- Records -
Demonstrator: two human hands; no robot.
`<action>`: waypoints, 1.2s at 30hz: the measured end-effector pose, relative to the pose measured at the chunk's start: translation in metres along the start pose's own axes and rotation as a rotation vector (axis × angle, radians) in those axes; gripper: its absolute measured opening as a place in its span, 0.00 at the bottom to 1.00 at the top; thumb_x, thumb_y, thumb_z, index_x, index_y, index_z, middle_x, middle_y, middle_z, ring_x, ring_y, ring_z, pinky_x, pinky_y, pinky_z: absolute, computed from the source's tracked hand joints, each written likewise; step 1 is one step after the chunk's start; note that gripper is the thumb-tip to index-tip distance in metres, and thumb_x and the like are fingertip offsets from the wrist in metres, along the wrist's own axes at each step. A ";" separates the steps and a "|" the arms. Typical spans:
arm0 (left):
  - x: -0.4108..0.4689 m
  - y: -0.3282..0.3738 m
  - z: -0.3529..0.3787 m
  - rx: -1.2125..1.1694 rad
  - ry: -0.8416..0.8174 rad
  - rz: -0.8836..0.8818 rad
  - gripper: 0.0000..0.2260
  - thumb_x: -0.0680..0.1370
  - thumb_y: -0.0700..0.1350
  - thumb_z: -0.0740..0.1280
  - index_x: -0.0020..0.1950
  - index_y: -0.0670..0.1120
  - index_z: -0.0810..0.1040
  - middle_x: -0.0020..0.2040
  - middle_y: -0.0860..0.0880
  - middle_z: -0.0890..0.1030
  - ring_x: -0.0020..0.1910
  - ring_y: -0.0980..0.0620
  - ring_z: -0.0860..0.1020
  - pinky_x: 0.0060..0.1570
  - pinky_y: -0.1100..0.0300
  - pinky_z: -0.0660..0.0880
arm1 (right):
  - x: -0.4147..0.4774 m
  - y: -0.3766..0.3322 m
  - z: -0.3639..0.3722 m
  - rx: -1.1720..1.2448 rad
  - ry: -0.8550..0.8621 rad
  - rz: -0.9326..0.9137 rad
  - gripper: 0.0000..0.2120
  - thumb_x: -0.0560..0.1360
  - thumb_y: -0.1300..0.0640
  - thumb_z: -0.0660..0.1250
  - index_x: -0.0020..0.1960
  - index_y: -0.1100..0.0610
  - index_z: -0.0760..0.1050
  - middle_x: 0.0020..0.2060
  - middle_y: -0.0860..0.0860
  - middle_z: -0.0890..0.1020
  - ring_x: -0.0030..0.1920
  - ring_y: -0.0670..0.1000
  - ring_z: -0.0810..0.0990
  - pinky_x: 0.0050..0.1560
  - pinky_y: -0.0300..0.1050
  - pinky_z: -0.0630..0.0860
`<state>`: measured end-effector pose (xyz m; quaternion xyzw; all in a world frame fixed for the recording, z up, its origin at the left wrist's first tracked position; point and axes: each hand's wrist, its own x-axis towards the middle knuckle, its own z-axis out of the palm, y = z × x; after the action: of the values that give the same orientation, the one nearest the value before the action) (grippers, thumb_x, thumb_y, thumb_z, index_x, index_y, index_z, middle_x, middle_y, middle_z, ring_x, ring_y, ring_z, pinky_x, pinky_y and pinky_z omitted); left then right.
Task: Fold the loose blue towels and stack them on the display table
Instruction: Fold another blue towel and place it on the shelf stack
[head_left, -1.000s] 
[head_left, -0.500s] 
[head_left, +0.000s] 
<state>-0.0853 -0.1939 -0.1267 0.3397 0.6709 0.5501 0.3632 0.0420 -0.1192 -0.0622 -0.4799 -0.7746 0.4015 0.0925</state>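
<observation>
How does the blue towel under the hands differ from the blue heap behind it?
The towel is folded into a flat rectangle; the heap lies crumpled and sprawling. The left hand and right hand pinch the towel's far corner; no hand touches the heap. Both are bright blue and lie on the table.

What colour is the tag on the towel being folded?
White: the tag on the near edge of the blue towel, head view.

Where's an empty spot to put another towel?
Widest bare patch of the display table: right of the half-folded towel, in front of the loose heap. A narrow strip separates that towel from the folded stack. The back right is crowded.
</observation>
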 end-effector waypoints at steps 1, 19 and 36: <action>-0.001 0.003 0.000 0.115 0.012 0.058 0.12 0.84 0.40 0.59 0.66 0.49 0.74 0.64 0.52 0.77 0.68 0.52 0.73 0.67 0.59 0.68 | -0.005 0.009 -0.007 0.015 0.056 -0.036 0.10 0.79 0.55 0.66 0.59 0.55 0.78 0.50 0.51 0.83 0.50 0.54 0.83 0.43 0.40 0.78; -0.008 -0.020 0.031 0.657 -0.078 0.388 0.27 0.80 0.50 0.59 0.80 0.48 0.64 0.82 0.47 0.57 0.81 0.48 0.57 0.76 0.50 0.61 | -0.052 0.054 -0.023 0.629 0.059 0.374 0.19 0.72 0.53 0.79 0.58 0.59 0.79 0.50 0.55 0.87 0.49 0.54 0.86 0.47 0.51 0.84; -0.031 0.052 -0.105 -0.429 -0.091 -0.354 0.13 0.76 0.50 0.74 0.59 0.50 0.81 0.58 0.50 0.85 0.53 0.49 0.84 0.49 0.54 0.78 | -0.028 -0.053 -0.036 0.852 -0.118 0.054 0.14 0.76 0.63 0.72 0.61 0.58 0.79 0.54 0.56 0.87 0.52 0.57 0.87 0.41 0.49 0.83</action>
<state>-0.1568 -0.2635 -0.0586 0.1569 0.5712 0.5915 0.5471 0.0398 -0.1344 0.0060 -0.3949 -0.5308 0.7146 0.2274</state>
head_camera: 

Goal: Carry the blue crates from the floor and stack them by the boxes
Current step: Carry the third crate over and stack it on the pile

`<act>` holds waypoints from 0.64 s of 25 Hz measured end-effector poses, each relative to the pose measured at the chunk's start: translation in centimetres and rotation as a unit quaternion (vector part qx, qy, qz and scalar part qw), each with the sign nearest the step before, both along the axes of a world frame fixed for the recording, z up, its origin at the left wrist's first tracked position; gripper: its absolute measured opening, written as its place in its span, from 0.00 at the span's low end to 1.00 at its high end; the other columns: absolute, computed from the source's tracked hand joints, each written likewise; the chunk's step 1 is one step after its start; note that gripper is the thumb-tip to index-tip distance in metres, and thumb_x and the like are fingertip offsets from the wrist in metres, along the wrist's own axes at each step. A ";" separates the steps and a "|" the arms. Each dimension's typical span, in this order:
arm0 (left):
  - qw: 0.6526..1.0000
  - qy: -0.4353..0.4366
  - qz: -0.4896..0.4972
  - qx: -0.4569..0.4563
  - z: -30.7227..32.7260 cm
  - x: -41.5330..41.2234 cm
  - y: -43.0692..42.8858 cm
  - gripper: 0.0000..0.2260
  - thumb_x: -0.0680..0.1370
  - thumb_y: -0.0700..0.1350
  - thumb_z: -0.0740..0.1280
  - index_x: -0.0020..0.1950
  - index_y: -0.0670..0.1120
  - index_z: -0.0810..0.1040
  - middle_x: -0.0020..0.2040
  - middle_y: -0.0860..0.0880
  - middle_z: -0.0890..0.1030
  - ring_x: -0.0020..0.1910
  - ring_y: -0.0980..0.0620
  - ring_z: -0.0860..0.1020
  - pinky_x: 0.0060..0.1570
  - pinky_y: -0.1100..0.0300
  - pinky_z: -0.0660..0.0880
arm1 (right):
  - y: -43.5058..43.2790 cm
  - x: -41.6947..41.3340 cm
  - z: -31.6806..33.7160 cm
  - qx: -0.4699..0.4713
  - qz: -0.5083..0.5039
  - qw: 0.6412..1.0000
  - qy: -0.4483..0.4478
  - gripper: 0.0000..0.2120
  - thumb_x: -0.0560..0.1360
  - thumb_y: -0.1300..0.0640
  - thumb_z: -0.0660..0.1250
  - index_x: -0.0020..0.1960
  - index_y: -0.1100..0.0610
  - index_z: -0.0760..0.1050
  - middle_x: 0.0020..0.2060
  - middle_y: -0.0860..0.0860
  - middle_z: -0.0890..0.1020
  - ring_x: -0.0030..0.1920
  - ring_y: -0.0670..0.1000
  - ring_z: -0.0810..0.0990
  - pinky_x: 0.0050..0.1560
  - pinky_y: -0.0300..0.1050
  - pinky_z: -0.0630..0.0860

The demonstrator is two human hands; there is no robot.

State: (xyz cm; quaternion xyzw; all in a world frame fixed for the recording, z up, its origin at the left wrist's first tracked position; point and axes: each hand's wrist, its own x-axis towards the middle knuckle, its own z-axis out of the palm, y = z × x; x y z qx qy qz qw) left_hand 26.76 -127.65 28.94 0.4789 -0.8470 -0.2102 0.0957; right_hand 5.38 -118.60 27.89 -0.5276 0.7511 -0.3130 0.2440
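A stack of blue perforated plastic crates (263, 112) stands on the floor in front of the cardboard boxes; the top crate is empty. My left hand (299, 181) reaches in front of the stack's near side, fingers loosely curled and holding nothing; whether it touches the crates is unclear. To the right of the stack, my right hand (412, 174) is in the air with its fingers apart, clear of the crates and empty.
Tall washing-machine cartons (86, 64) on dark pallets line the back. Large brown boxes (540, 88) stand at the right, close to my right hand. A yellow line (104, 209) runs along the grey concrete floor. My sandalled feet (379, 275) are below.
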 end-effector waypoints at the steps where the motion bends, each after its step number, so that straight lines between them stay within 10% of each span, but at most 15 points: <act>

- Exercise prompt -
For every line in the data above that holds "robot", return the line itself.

- Answer box -
Demonstrator: two human hands; no robot.
The demonstrator is two human hands; there is no robot.

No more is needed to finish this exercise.